A set of two-step reactions was also done. In these the radiolabeled 29-mer RNA (target for the SL2 guide) was first incubated with the 1940 guide or 1942 guide and four core proteins for 1 h at 68°C. Following phenol/chloroform extraction and ethanol precipitation, a fraction of the product was digested with appropriate enzyme and analyzed by TLC. The remaining fraction was purified by denaturing PAGE and incubated again with the SL2 guide and core proteins for 1 h at 68°C. Again, following phenol/chloroform extraction and ethanol precipitation, the product was digested with an appropriate enzyme and analyzed by TLC. Controls for these were one-step reactions using the same radiolabeled target RNA and SL2 guide RNA, but the incubation was for 2 h at 68°C. This set of experiments was done only once.

Homology modeling

The homology models were made based on predictions using the I-Tasser protein structure suite (https://zhanglab.ccmb.med.umich.edu/I-TASSER/), as done previously (Majumder et al. 2016).
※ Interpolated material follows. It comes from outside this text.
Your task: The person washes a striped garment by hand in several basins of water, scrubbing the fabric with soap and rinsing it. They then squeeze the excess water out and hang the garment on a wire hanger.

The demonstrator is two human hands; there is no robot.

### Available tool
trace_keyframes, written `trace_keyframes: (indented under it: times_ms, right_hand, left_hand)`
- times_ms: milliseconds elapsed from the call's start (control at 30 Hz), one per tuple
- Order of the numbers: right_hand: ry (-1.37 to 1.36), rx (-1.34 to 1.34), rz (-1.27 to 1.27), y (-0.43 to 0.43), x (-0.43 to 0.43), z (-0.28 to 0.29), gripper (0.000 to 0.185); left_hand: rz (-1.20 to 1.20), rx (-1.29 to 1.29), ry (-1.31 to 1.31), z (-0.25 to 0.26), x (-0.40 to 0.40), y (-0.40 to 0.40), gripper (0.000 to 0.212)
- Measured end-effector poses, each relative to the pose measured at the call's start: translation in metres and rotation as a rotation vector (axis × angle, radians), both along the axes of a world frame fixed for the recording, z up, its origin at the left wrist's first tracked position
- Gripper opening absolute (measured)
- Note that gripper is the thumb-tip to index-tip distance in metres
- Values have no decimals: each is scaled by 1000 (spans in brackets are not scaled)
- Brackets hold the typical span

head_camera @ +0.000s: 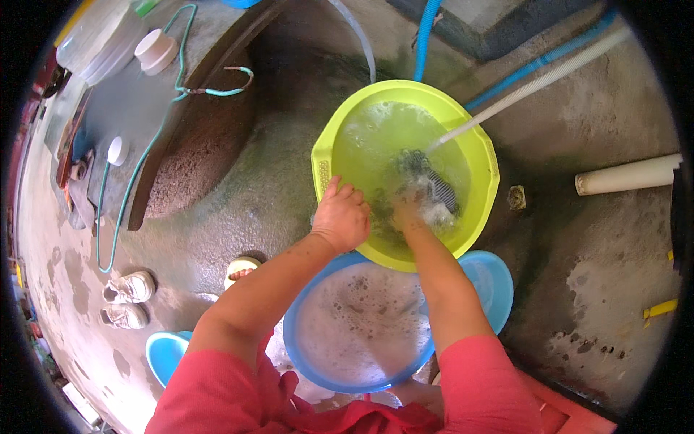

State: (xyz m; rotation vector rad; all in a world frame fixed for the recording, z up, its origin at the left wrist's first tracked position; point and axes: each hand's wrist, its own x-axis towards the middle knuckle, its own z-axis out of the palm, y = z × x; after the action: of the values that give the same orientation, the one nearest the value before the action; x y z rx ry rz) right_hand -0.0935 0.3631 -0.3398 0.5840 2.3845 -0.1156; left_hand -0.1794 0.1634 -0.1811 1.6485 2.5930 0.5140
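Note:
A yellow-green plastic basin (405, 91) of cloudy water stands in front of me. My left hand (344, 216) lies over its near left rim, fingers bent around the edge. Partly under water, my right hand (407, 206) is blurred by splashes beside a dark striped cloth (442, 191); whether it grips the cloth cannot be made out. The end of a pale ribbed hose (477, 120) reaches into the basin from the upper right, above the cloth. Nearer my body, a blue basin (293, 347) holds foamy water, its far edge overlapped by the yellow-green one.
Beside the foamy basin is a smaller blue basin (501, 287). Blue hoses (425, 40) run behind. A white pipe (629, 174) lies at right. On the left are a stone ledge with a hanging green hose (142, 157), white shoes (130, 287) and another blue basin (162, 355).

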Motion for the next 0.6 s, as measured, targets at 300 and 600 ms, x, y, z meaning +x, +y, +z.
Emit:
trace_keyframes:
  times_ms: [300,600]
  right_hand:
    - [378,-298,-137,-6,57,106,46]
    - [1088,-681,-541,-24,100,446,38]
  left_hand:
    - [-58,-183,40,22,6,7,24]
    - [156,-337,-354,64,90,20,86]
For the H. volcanii Cbf5 homology model, the Pyrococcus furiosus Cbf5 from the Cbf5-Nop10-Gar1 crystal structure (PDB 2RFK) was utilized. For the M. jannaschii Cbf5 model, the crystal structure on file, from the M. jannaschii Cbf5-Nop10 Complex (PDB 2APO), was not usable because it lacked residues 139–149, which were relevant to our work. Therefore, a homology model was created, based on the same structure but including these missing residues. The final refined structures for H. volcanii and M. jannaschii Cbf5 were saved as PDB files. These were visualized in the Visual Molecular Dynamics (VMD) suite (Humphrey et al. 1996). The VMD figures with labeled residues are represented in Figure 8.

SUPPLEMENTAL MATERIAL

Supplemental material is available for this article.